The opinion of the court was delivered, October 31st 1867, by
Strong, J.On the trial of this case in the court below the contest was over the question whether the land in dispute is a part of a tract surveyed in 1794, by virtue of a warrant granted to Willink & Co., and numbered 2768. The allegation of the *73plaintiff was that the survey extended eastwardly to a marked line, the western boundary of tracts surveyed about the same time, under warrants granted to the same warrantees, and numbered 2744 and 2750. On the other hand, the defendants contended that the survey of 2768 stopped 37 perches short of the west line of the other two tracts, thus leaving a gore of unappropriated land. The west line of tract 2768, and the west line of the two tracts 2744 and 2750, were not in dispute.
They were well marked upon the ground and they are traceable. It is the location of the east line of 2768 which was the subject of controversy. The return of the survey called for the tracts 2744 and 2750, as its eastern boundary, hut the distance from its west line to those tracts falls short of the actual distance about 63 perches. On this state of facts the learned judge in the court below instructed the jury in substance that in locating it the survey was to be carried to its calls for adjoiners, though it overran the distances returned. It is not denied that as a general rule, where lines are not actually marked on the ground, a survey is to be carried to its calls for adjoiners, though in so doing the distances returned on the survey must be extended.
Ordinarily a call for adjoiners prevails over distances : Younkin v. Cowan, 10 Casey 198; Cox v. Coach, 8 Barr 147; Mathers & Boynton v. Hegarty, 1 Wright 64. It is true that lines marked on the ground for the survey, or adopted by the surveyor, are to be regarded rather than calls for adjoiners, and when there is a discrepancy, the lines govern, controlling both distances and calls for adjoiners. And had there been any evidence here that the surveyor had marked upon the ground any line as the eastern boundary of the tract 2768, or that he had adopted a line previously made, the instruction given to the jury would have been erroneous. But there was no such evidence. No line was marked upon the ground at the distance of 412 perches from the west boundary of the tract, the length east and west of the survey as returned.

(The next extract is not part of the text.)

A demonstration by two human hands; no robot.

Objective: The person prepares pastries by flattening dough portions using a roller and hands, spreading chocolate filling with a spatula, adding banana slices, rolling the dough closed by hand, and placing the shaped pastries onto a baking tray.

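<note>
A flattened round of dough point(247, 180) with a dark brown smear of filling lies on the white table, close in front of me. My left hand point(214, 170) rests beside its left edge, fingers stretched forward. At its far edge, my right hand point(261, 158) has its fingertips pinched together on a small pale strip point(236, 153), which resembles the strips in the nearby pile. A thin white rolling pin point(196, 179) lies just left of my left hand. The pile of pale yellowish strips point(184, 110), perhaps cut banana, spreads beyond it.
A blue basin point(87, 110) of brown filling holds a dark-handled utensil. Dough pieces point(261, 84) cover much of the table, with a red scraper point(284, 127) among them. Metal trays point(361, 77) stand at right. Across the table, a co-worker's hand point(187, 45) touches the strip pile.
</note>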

Nor is there any line found marked, or made for the survey short of the west boundary of the tracts called for as adjoiners. At the distance of 438 perches from the w'estern boundary of 2768, there is a north and south line marked upon the ground, and the effort of the defendants below was to establish this as the east line of the survey. But it was conclusively shown, and not even denied, that the line was made for another purpose than as a boundary of the survey. It was made seven or eight years before the survey as a district line dividing two deputy surveyors’ districts, and in 1792 it ceased to be a district line in consequence of the consolidation of the districts on each side into one. After the union of the districts the line was of course legally obliterated, and the deputy surveyor of the new district *74was not bound to notice it in making his surveys. It was competent for him to run his surveys across it as if it never had existed. Not having been run for the plaintiff’s survey, the fact that it is traceable upon the ground still, is a fact of no importance in the absence of all proof that it was adopted as a boundary. It is not to be treated as a marked line made at the time when a survey was made, the existence of which could not be accounted for unless it was made as a boundary line. Undoubtedly the surveyor could have adopted it, and thus made it the east line of the tract.

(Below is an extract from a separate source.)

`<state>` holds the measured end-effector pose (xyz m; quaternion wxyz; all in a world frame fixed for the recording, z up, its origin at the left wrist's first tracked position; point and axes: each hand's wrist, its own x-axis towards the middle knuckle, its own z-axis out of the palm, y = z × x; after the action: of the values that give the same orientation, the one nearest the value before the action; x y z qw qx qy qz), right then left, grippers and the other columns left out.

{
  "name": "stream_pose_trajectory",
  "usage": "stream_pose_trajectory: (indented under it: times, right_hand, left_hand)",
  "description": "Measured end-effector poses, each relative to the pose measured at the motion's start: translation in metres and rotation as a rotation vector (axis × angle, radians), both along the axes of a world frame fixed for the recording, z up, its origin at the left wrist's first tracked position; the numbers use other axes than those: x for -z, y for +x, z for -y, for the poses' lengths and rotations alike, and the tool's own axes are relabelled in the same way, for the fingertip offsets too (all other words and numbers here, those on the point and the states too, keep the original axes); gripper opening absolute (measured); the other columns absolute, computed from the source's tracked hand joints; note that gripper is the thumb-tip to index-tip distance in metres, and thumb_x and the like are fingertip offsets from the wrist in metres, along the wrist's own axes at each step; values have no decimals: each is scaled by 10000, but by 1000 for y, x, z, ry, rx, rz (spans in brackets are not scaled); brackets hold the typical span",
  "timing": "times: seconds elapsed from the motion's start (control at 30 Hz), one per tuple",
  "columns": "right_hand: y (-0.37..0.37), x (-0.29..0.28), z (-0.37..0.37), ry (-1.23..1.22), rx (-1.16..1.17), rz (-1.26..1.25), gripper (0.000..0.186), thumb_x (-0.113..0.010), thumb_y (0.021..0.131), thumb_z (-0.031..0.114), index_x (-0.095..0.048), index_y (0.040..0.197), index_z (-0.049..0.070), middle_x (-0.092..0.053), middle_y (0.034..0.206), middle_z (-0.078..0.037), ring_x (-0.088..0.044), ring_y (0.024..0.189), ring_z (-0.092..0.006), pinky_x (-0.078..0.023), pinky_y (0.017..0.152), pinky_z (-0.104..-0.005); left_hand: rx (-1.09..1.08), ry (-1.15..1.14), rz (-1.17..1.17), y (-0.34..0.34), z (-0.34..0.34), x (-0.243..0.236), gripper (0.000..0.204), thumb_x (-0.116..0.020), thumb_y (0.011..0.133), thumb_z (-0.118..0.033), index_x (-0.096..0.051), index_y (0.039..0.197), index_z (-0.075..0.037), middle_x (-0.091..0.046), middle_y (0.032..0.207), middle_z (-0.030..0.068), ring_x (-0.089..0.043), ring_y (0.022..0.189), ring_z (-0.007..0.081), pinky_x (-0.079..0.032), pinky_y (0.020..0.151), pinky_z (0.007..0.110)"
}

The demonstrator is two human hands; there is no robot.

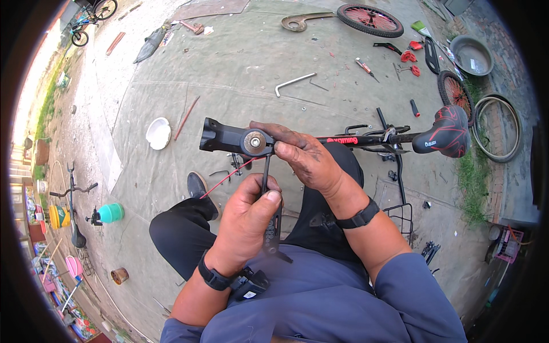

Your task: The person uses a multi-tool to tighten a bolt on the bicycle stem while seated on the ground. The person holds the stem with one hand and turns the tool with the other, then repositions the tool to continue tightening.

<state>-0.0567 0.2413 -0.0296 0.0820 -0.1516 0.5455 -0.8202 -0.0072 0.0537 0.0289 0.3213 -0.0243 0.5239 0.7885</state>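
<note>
A black bicycle frame (326, 140) with red lettering lies across my lap, its front-end tube (220, 136) pointing left. A round metal washer-like piece (255, 142) with a bolt in its middle sits on that end. My right hand (309, 157), its fingers darkened with grime, grips the frame just right of this piece. In my left hand (247, 217) is a flat black spanner (272, 231) with several holes. Its upper end reaches the frame's edge just below the round piece; whether it engages anything is hidden. A thin red cable (229, 182) hangs beneath.
A black-and-red saddle (443, 134) is on the frame's right end. Farther off lie a wheel (372, 20), an L-shaped hex key (294, 83), a screwdriver (366, 68) and a grey basin (472, 55). A white dish (159, 133) rests at left.
</note>
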Motion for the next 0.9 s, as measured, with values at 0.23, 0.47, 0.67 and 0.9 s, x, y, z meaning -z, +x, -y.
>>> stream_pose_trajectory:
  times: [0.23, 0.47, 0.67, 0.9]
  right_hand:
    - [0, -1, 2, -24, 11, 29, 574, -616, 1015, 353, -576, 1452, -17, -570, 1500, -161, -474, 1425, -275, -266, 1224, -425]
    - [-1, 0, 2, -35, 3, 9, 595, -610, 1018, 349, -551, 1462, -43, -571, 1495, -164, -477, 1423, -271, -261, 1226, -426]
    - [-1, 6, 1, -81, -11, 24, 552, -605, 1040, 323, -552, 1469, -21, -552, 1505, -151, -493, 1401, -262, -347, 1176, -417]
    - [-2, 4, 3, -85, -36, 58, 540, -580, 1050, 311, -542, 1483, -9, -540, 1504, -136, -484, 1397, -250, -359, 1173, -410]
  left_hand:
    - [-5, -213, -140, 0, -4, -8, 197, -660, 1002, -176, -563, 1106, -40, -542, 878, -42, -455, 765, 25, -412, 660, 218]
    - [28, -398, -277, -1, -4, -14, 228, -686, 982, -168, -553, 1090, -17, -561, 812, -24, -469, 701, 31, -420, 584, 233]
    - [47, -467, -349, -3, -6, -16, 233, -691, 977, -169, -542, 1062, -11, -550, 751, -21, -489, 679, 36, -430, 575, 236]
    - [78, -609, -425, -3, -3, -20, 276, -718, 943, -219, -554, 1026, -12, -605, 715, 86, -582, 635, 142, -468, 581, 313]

But not a particle of evidence was given of any such adoption, nothing which should have been submitted to the jury to open the question whether there had been any. The survey as returned calls for adjoiners, not for the district line, or any other than the boundary of the two tracts, 2744 and 2750, and the distance of the eastern boundary returned falls 26 perches short of the district line.

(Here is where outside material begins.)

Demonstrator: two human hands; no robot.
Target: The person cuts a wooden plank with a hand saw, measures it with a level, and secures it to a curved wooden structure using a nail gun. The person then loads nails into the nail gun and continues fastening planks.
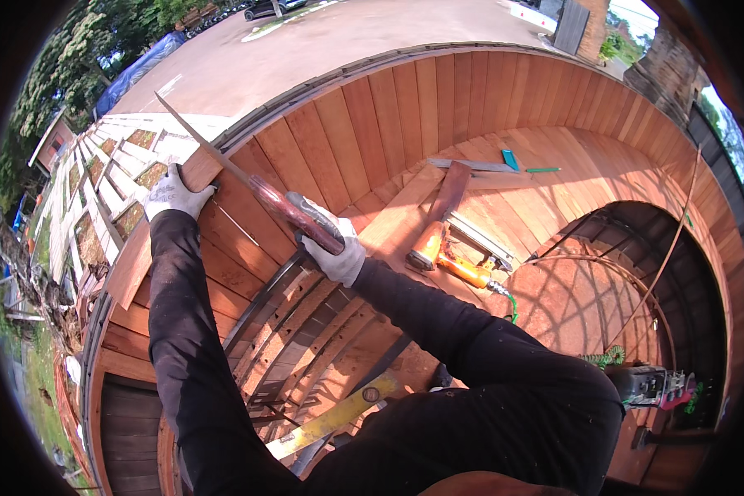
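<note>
My left hand (176, 196), in a pale work glove, is closed over a narrow wooden board (132, 263) at the left rim of a curved plank structure. In my right hand (337, 252), also gloved, is a long tapered blade tool (285, 205) with a reddish-brown handle. Its thin blade points up and to the left, crossing beside the board's end close to my left hand. The blade appears nearly edge-on, so I cannot tell whether it is a saw or a machete, nor whether it touches the board.
An orange nail gun (463, 269) with a green hose lies on the curved bench (546, 198), near a try square (479, 165) and a green pencil (544, 170). A yellow spirit level (332, 417) is below my arms. Another power tool (649, 385) stands right. Slatted framing (293, 318) lies beneath me.
</note>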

There is therefore no correspondence between the distance and the position of that line.
It is plain that the lines from east to west were not actually run on the ground. The surveyor did not therefore come to that line, and hence there was nothing to control the evidence of location exhibited in the return. At most the case presents a call of one survey for another as an adjoiner, and no lines found to have been run for the first, or adopted ; nothing to contradict the call, unless it be the distances returned. In such a case the line of the survey called for invariably becomes the division line of the two tracts, in the absence of proof of mistake or fraud.
And mistake or fraud is not shown by the fact that thereby a greater number of acres are included in the first survey than the number mentioned in the surveyor’s plot as returned. In the present case the contents of lot No. 2768 were returned as 8504-acres, and if the survey is carried to the adjoiners called for, it is said the tract contains 123 acres more. This is not a greater excess than is often found in proportion to the size of the survey. If the warrantee thereby obtained too much land, it was for the Commonwealth to object. It is not for a' junior warrant-holder to lay his warrant upon any part included in the elder survey so long as the state does not complain: see Hagerty v. Mathers, 7 Casey 355; Younkin v. Cowan, 10 Casey 201.
These observations lead to the conclusion that there was no error in the instruction given to the jury complained of in the first three assignments.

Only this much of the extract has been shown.